Boccaccio's Storytelling Art of Living Well (Live Performance)
1h 5m
The late great Nobel Prize-winning novelist Gabriel Garcia Marquez explained how we can live our lives to tell our tales, but the first great Italian prose author, Giovanni Boccaccio (1313-1375), still shows us how telling tales can keep us alive. How? Thanks to his collection of 100 (actually 100 ¾) “novelle” called The Decameron: this all-time classic of Italian and world literature has more to teach us than ever, since its stories are told by a group of ten young storytellers, in order to help them survive the traumas of the 1348 “Black Death” pandemic. In this unique interactive event hosted by Professor Eric Nicholson, of Syracuse University Florence and NYU Florence, Boccaccio will appear before your eyes, to tell you not only of his fascinating life in 14th century Italy, but also how he learned that the art of storytelling enables us to live, and to live well.

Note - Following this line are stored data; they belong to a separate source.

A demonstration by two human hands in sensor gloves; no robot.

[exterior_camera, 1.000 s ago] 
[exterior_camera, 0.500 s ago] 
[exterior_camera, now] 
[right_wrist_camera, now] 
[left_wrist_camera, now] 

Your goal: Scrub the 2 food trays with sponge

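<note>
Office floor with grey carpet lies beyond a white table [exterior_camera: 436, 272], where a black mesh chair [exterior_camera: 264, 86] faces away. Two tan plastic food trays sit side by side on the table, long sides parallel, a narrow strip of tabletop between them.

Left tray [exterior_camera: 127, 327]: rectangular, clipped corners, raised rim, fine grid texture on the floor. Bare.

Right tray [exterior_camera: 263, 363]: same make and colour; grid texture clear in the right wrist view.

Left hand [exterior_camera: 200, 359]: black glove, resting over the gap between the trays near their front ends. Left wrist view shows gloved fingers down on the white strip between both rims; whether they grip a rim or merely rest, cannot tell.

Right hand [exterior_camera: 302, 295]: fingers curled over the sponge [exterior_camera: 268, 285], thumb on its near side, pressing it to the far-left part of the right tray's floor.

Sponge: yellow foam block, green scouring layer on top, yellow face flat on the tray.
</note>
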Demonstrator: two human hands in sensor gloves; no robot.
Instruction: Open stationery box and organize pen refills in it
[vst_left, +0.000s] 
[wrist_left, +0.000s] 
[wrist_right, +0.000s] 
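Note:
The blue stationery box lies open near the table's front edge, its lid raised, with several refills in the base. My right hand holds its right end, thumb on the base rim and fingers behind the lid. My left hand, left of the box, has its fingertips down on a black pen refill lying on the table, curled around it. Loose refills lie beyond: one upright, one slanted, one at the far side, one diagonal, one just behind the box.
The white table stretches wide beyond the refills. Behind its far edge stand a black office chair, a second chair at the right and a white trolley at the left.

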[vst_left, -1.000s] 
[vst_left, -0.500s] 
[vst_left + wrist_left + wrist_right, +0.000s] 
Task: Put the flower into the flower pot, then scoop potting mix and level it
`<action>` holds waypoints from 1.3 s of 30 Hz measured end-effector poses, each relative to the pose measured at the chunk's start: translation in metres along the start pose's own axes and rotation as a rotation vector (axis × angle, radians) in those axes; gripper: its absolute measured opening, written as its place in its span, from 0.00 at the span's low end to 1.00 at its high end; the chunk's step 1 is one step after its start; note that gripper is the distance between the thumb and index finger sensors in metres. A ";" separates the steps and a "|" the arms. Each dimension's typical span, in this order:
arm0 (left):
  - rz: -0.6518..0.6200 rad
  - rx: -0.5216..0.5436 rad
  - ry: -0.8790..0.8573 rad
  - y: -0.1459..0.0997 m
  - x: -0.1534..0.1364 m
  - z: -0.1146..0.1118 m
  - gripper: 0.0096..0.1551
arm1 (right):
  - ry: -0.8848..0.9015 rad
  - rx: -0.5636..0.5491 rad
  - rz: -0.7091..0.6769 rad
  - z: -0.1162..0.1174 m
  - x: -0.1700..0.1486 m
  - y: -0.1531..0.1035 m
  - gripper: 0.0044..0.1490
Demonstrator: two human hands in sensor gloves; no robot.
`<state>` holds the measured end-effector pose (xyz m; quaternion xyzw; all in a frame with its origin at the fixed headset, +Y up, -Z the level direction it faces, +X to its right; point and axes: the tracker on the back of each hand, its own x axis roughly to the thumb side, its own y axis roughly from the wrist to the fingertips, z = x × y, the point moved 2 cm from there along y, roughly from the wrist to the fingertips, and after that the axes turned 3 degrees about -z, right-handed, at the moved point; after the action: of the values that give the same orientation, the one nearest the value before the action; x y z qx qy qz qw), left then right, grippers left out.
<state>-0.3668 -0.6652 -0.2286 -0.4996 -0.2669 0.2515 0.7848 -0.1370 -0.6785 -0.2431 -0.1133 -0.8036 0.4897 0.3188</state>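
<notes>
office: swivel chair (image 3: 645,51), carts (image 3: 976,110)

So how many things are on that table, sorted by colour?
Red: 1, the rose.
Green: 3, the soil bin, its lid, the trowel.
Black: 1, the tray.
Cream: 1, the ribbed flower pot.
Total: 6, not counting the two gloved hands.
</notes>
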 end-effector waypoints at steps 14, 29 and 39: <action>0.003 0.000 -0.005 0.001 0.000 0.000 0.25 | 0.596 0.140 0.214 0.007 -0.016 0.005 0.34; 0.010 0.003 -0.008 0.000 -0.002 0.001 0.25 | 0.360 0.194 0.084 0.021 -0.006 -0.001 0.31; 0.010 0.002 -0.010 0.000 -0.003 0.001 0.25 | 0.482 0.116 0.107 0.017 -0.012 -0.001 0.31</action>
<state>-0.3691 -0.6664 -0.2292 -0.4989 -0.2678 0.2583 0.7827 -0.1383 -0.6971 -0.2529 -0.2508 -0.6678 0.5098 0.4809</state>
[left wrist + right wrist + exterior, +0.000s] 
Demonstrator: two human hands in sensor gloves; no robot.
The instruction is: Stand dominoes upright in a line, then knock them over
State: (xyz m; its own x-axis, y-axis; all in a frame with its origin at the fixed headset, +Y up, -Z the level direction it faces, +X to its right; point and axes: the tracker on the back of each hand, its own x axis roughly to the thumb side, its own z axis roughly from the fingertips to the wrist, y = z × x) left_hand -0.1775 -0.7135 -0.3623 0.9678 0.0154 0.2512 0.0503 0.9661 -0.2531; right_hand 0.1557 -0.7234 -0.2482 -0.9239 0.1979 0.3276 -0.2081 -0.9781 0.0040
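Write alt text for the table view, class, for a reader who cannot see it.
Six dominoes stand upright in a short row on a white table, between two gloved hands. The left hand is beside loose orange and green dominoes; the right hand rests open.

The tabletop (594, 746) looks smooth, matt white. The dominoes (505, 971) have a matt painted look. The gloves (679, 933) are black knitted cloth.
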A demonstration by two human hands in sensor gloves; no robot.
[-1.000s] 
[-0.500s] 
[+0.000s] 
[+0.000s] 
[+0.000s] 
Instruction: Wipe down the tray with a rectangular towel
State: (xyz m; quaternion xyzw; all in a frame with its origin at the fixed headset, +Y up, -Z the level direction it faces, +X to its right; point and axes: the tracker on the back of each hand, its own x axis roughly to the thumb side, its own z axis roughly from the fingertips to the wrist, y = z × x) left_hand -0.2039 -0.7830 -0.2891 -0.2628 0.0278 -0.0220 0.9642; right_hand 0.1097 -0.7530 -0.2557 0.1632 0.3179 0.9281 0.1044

For the past twenty years, Eric Nicholson (Ph.D., Yale University) has been teaching courses in literature and theatre studies at Syracuse University Florence, and at New York University, Florence. At both these venues and elsewhere, he has also directed numerous productions of classic plays, among them Shakespeare’s A Midsummer Night’s Dream, Much Ado About Nothing, and The Tempest. Beyond lecturing, directing, and publishing widely in his field, Eric’s professional activity extends to acting, voice work, and public presentation: credits include Oberon in the Maggio Musicale Fiorentino production of Purcell’s Fairy Queen (Teatro Goldoni Florence, 2013), and Fool/Theseus in “Promised Endings: an Experimental Work-in-Progress based on Oedipus at Colonus and King Lear” (Verona, 2018). He is the narrator of the English video documentary for the Museo dell’Opera del Duomo, Firenze, and of English audio guides to museums in the Tuscan cities of Grosseto, and Massa Marittima. In full historical costume, he has appeared as Lorenzo the Magnificent, Leonardo da Vinci, and others in several live performance events, videos, and broadcasts, and most recently (2021) as Dante and Boccaccio for Rocky Ruggiero: Making Art and History Come to Life.